Organisations in the healthcare industry face many challenges with regards to the safeguarding of data.
Firstly, there’s the nature of the kind of information they have access to. This isn’t just financial data that could effect a company’s bottom line, it’s individuals’ health records, sensitive intelligence that could seriously harm people’s personal lives if it were to get into the wrong hands.
In addition to this is the nature of how many healthcare organisations work. More often than not, we’re not talking about traditional office structures here. Doctors, nurses and other hospital staff aren’t likely to be tied to one workstation all day, moving about their place of work.
The necessary access
In data access regulation we often talk about operating on a ‘need to know’ basis. Restrictions based on the level of necessity of each individual to do their job. And when we’re talking about healthcare it’s of utmost importance to get this right, as often ‘need to know’ means literally a question of life or death. Consider the doctor who needs to check her patient’s allergies before administering urgent medication – having that information to hand at the right time and the right place is not just a matter of convenience.
So getting these restrictions right is crucial.

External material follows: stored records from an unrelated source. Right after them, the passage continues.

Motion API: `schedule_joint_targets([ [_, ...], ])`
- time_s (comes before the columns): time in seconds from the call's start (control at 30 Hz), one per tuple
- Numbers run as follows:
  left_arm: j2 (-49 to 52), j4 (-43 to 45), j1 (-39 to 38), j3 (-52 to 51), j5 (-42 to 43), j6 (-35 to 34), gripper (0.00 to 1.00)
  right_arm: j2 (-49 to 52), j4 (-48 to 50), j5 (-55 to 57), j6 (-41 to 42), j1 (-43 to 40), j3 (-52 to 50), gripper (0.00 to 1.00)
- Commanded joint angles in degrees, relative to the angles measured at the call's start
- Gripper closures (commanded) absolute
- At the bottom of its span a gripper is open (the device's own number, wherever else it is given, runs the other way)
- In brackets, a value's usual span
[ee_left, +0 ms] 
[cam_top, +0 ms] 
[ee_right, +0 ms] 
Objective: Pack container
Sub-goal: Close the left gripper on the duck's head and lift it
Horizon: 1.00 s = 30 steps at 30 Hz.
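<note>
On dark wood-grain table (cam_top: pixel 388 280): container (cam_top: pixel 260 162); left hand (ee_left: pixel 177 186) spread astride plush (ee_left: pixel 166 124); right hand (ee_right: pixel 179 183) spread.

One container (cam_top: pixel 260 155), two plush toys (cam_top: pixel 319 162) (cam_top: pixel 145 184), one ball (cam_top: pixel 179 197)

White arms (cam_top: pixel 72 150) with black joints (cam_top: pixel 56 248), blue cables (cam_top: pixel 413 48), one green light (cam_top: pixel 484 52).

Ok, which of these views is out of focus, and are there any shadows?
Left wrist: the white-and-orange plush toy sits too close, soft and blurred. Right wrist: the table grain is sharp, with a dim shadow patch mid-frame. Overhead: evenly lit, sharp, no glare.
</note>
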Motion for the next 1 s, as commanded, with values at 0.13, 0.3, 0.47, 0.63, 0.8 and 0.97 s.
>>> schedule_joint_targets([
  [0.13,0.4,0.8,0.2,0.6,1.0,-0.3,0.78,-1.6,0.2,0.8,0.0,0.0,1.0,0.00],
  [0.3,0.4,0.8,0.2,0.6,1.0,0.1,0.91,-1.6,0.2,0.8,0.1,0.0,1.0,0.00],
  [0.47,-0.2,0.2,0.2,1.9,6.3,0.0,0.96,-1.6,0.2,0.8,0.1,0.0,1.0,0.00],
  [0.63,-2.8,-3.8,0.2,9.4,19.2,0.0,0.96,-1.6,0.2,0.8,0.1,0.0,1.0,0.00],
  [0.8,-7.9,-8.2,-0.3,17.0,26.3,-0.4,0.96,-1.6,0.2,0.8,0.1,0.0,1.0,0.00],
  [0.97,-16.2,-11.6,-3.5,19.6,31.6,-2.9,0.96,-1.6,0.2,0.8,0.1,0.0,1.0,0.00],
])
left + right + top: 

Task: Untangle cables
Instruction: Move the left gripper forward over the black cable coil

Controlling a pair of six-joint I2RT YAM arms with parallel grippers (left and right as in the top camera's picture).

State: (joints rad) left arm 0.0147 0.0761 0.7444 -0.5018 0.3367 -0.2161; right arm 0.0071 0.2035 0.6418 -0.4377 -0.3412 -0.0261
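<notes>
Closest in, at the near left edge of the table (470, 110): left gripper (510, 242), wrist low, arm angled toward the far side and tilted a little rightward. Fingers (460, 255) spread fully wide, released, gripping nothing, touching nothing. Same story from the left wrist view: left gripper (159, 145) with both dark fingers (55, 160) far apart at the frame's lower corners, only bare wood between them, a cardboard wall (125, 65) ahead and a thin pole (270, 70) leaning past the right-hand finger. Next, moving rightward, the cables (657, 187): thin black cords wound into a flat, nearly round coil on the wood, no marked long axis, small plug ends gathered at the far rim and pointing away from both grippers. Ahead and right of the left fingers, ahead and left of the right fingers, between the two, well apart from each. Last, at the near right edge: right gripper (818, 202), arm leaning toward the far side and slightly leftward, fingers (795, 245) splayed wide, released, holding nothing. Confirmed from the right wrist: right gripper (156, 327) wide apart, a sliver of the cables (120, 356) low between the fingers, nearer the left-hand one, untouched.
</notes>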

On the one hand it is imperative that patient’s sensitive data is safeguarded, but on the other it’s of equal importance that the right people have the access necessary to do their job, when and where they need.
Compliance to protect patient data
This is why the healthcare industry is among the most regulated with regards to data security. In the US, healthcare providers must adhere to the federal law of the Health Insurance Portability and Accountability Act (HIPAA).
In the UK, private providers that operate in the US will need to adhere to HIPAA too, but in the public sector the National Health Service has security policies for England, Wales and Scotland. While not law, these policies are aimed at safeguarding patient data and ensuring organisations within the NHS adhere to the Data Protection Act (DPA). This has recently taken on greater significance since the Information Commissioner’s Office (ICO), which enforces the DPA, was given greater authority by the UK government earlier this year to audit NHS organisations’ data security.
This guide looks at the some of the key areas of HIPAA and the NHS security policies with relation to internal safeguards. It uses research among healthcare professionals in the US and the UK (250 in each) to identify areas where organisations may or may not be up to scratch, and offering guidance.
A failure to adequately protect patient data
However, we know that by the nature of industry or pan-industry wide regulations there must be an element of applicability to the lowest common denominator that makes compliance a minimum, not a high standard. Regulatory sets like the Data Protection Act are purposely wide open to interpretation, but this does not mean that interpretation should be simply be paying lip service.
Quite the opposite – if healthcare organisations truly want to ensure that not only are they complying with regulations, but are sufficiently protecting protecting patient data, they should be striving to do everything in their power. And unfortunately the results of the research uncovered in this guide indicate that for many organisations, that is not the case.
Going beyond compliance
For this reason, we have endeavoured to go a step beyond guidance to simply comply, as any industry wide set of regulations is going to be, by it’s nature, ‘the basics’. They must cover so many types of organisation that they have to be applicable to lowest common denominator within their remit. The DPA in the UK is particularly susceptible to this as it covers various industries, meaning that by it’s nature it cannot be particularly specific in its requirements. So this guide aims to present a guide not only to how to meet compliance, but to reach beyond it by implementing granular security practices that mitigate the risks pertaining to patient data and other sensitive information that healthcare organisations must safeguard.